Le truppe russe hanno invaso il territorio del Donbass, attaccando installazioni militari sospette. Ci sono rapporti e registrazioni di bombardamenti e attacchi di terra in tutta l’Ucraina, anche nella capitale Kiev.

Le offensive del governo Putin mirano a indebolire la resistenza militare per rovesciare il governo Zelensky, che è subordinato agli interessi imperialisti degli USA, della NATO e dell’Unione Europea.

Non possiamo accettare la repressione militare e l’intervento contro il popolo che sta portando avanti la Russia ; è altrettanto inaccettabile aprire qualsiasi spazio ai rappresentanti dell’imperialismo che cercano di estendere il loro dominio con guerre che garantiscono profitto e più potere ai capitalisti.

L’invasione militare russa ha conseguenze drammatiche in termini di spostamento di persone, regressione delle condizioni di vita dei lavoratori, regressione del sindacato e delle altre libertà democratiche.

La guerra giova solo ai potenti, ai trafficanti di armi e ai capitalisti. I lavoratori e il popolo soffriranno la morte, la privazione della libertà, lo stupro e il saccheggio, la distruzione. Le conseguenze militari ed economiche vanno oltre il territorio dell’Ucraina.
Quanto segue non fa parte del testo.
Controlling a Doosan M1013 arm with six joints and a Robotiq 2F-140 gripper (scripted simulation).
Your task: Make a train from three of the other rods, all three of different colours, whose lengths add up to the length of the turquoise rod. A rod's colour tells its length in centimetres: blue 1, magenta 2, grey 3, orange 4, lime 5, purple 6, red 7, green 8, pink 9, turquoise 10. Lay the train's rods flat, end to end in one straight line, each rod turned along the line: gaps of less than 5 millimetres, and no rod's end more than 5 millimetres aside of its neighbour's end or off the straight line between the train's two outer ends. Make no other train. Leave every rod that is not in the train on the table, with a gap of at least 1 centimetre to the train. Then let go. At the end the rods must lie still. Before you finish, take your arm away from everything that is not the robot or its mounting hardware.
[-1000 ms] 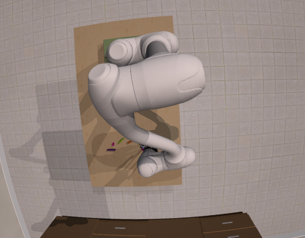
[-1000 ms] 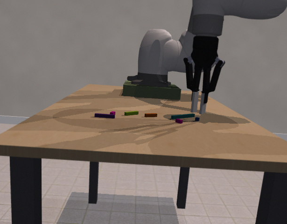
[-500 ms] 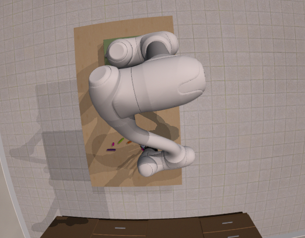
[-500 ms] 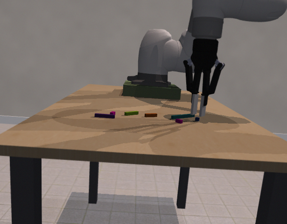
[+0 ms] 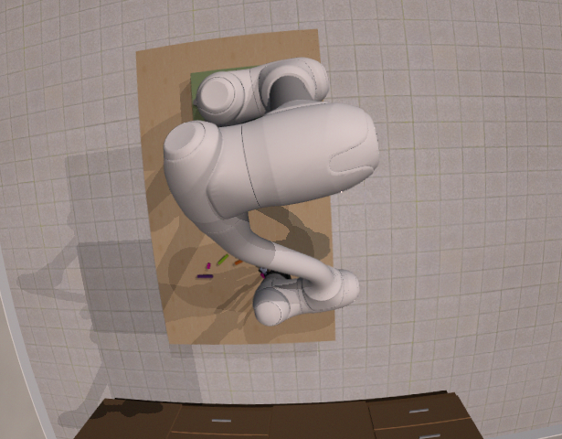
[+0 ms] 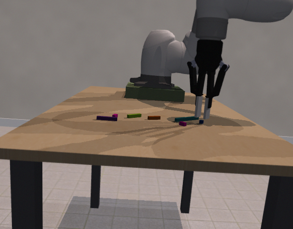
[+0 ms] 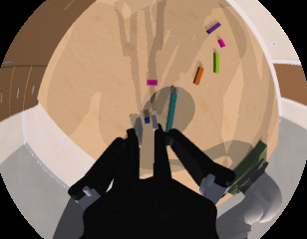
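Note:
My gripper (image 6: pixel 202 116) (image 7: pixel 147 122) points down above the table, its fingers a little apart, nothing between them. The small blue rod (image 6: pixel 201 121) (image 7: pixel 147 119) lies below, near the fingertips. The turquoise rod (image 6: pixel 186 119) (image 7: pixel 171 111) lies beside it. One magenta rod (image 6: pixel 182 123) (image 7: pixel 152 82) lies near these two. The orange rod (image 5: pixel 238 262) (image 6: pixel 154 117) (image 7: pixel 198 76), lime rod (image 5: pixel 222 259) (image 6: pixel 134 115) (image 7: pixel 216 63), second magenta rod (image 5: pixel 208 265) (image 6: pixel 115 115) (image 7: pixel 221 43) and purple rod (image 5: pixel 205 276) (image 6: pixel 106 118) (image 7: pixel 213 28) lie apart, variously turned. The arm hides the turquoise and blue rods in the top view.
The wooden table (image 5: pixel 176 326) (image 6: pixel 92 145) carries the green robot base (image 6: pixel 155 93) (image 7: pixel 248 164) at its far end. The arm (image 5: pixel 290 160) reaches over the table, and its shadows fall across the rods' area. Brown cabinets (image 5: pixel 318 420) stand beyond the table.

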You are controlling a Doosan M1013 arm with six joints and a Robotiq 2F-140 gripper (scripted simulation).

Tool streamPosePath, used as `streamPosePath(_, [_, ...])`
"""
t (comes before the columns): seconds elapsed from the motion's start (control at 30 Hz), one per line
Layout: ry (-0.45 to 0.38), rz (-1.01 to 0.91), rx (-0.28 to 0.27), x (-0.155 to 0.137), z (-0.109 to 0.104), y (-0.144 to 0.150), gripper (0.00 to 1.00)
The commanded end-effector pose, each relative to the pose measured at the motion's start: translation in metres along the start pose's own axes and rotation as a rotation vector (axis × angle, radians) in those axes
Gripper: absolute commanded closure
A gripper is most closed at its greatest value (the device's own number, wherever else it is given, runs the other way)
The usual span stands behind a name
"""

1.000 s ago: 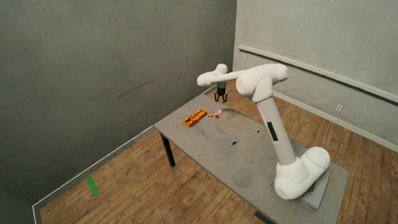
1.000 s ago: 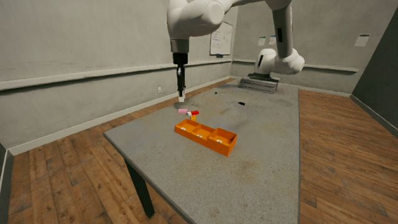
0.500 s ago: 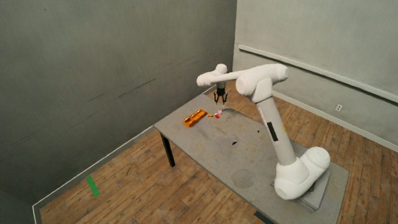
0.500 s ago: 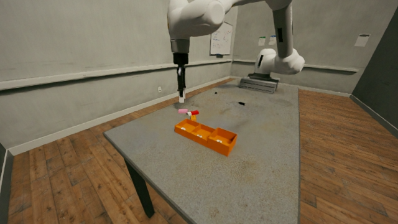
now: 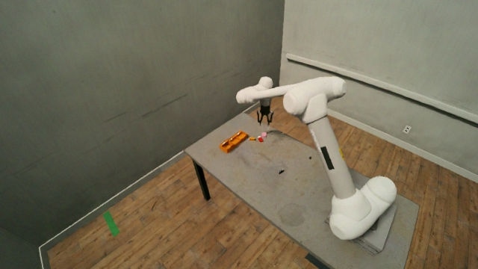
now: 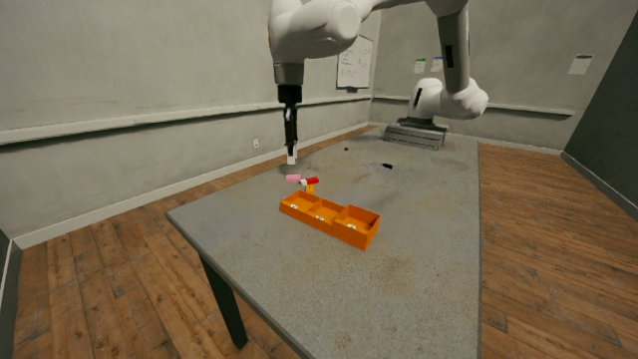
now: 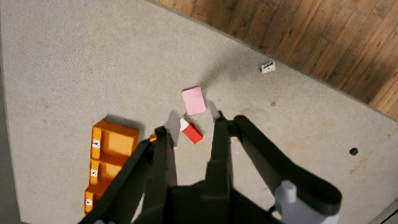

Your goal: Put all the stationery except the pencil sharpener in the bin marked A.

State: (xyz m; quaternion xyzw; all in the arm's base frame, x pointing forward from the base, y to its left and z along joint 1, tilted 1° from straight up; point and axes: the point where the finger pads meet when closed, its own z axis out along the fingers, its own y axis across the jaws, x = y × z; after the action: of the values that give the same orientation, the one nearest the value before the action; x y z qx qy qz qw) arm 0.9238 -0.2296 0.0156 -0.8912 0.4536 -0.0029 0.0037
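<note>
An orange bin with three compartments (image 6: 330, 218) stands on the grey table; its labels are too small to read. Behind it lie a pink eraser (image 6: 293, 178), a red and white piece (image 6: 311, 180) and a small yellow piece (image 6: 310, 188). My gripper (image 6: 291, 159) hangs well above the eraser, pointing straight down. In the wrist view the fingers stand partly apart with nothing between them; the eraser (image 7: 193, 100) and the red and white piece (image 7: 190, 131) show far below, and the bin (image 7: 107, 162) is at the lower left. The left finger partly hides the yellow piece (image 7: 153, 138).
A small white item (image 7: 268, 67) lies near the table edge by the wooden floor. Two small black things (image 6: 387, 166) (image 6: 345, 149) lie further along the table toward the arm's base (image 6: 449, 100). The table edge runs close behind the eraser.
</note>
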Motion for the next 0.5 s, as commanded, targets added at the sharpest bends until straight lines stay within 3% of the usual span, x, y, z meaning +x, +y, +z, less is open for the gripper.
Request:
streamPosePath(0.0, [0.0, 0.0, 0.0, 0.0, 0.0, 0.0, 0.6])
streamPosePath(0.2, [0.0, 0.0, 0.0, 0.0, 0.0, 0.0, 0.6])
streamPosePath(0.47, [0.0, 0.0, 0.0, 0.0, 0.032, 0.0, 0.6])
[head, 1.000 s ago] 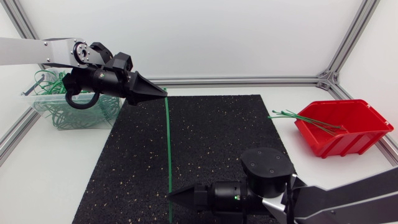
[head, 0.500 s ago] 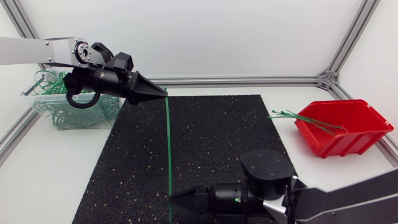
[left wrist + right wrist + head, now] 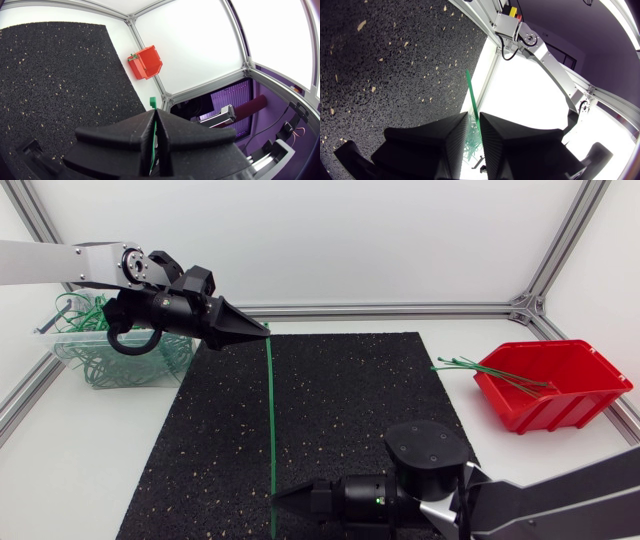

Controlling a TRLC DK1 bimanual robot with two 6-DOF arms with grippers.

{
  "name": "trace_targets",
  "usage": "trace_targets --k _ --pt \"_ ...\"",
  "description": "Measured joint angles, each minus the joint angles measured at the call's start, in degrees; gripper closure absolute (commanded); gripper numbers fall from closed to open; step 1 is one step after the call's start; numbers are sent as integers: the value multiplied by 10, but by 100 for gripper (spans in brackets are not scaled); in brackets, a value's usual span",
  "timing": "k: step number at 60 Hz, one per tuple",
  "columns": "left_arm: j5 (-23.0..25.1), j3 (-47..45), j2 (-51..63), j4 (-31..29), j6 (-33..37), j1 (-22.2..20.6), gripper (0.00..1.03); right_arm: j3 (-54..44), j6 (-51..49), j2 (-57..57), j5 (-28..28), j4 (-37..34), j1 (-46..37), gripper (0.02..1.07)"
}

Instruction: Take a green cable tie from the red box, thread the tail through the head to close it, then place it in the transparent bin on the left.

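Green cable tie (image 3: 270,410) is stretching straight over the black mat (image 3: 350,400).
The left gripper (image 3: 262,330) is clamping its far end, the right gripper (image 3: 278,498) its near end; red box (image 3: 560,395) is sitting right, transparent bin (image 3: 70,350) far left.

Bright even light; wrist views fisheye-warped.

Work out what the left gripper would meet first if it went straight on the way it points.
Likely the red box, perhaps the spare ties poking out of it first; only bare mat lies between. Its height is unclear.
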Motion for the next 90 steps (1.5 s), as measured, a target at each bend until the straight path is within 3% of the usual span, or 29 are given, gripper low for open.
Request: trace_targets --k 38,53,69,81,90 --pt "0 6 7 -9 7 0 100 10 0 10 9 0 4 101" --pt "0 12 7 -33 34 0 100 10 7 10 78 2 31 101" --pt "0 13 7 -120 113 0 100 11 201 -14 209 2 75 101" --pt "0 12 6 -129 130 -2 100 23 400 -40 303 -2 111 101" --pt "0 0 -7 -129 136 -5 100 33 554 -54 344 -21 119 101"
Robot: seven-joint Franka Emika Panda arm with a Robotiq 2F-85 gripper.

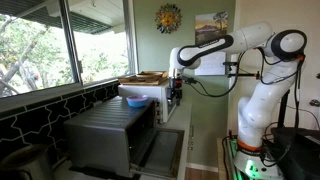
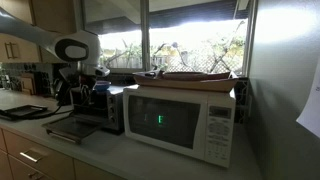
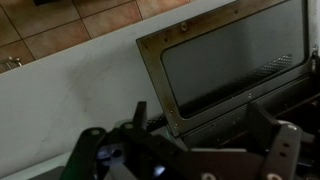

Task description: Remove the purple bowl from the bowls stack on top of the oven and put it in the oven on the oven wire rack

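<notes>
The dark grey oven point(image 1: 105, 135) stands on the counter with its door point(image 1: 165, 150) folded down; it also shows in an exterior view point(image 2: 100, 108). On its top sits the bowls stack point(image 1: 137, 99): the bright blue bowl is plain, and a paler rim above it may be the purple bowl, too small to tell. My gripper point(image 1: 176, 95) hangs in front of the oven's upper front, to the right of the stack and apart from it. In the wrist view my gripper point(image 3: 200, 115) is open and empty above the glass door point(image 3: 230, 60). The wire rack is hidden.
A white microwave point(image 2: 180, 120) stands beside the oven with a wooden tray point(image 2: 190, 76) on top. Windows run behind the counter point(image 3: 70, 100). The tiled wall point(image 3: 70, 30) is at the back. A coffee machine point(image 2: 65, 85) stands behind the oven.
</notes>
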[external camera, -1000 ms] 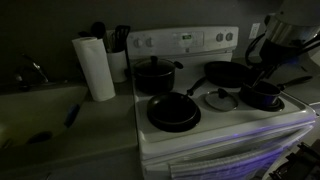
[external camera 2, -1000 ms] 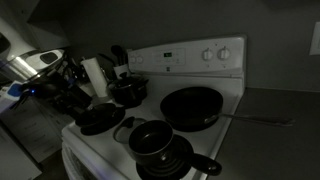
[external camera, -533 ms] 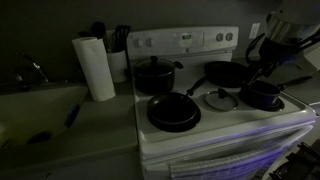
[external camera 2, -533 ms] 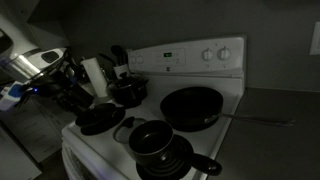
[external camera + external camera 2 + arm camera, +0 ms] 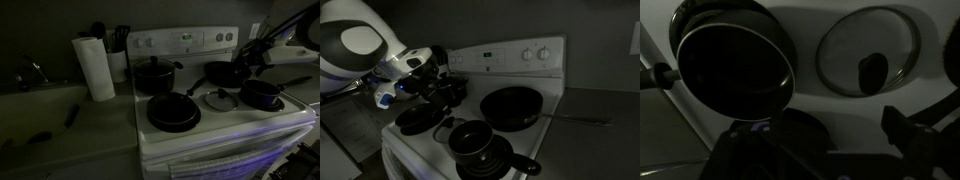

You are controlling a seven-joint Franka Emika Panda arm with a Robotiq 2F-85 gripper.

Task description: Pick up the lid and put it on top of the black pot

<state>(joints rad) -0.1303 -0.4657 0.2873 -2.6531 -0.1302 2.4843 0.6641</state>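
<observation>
Looking down through the wrist view, we see the gripper (image 5: 825, 135) released: its two fingers are spread wide with nothing between them, and it hangs in the air above the stove top (image 5: 235, 118). The lid (image 5: 850, 45) lies flat on the white surface, dark knob up, clear of the fingers. Just beside it in that view sits a black pan (image 5: 730, 70) with a shiny rim and a handle; we cannot tell which pan it is. In an exterior view the lid rests at the front of the stove, between the wide frying pan (image 5: 173, 113) and the black pot (image 5: 262, 95), near both. The black pot stands uncovered. A covered two-handled pot (image 5: 155, 75) and another pan (image 5: 225, 72) occupy the back. A paper towel roll (image 5: 97, 68) stands on the counter beside the stove.
</observation>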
Ma contrariamente a quello che i governi europei, i datori di lavoro e la borghesia vorrebbero farci credere, ci sono già molte altre guerre nel mondo ! Sono alimentati dalla vendita di armi di coloro che fingono di rimpiangere questa guerra in Ucraina. Essere contro la guerra significa rifiutare il militarismo, la corsa agli armamenti, la vendita di armi …..

Condanniamo e denunciamo l’aggressione della Russia contro l’Ucraina ed esprimiamo la nostra piena solidarietà con il popolo attaccato. Per l’autodeterminazione dei popoli dell’Ucraina e per un’Ucraina libera dalle grinfie della Russia, della NATO e degli imperialisti americani ed europei !

    • Le truppe russe fuori dall’Ucraina !
    • Sciogliere la NATO. Sbarazziamoci delle truppe e delle basi americane nei paesi dell’Europa occidentale e orientale !
    • Chiediamo alle organizzazioni della rete sindacale internazionale di solidarietà e di lotta di unirsi alle mobilitazioni contro la guerra nei prossimi giorni.
    • Sostegno a coloro che in Russia rifiutano la politica di Putin perché si battono per la pace, la solidarietà tra i popoli, contro il nazionalismo e l’estrema destra. Sostegno alle persone in Ucraina che rifiutano le politiche xenofobe, escludenti e fasciste.
    • Solidarietà con i sindacalisti indipendenti di Ucraina, Russia, Bielorussia, Polonia, … le cui richieste ed espressioni riportiamo sul sito della Rete.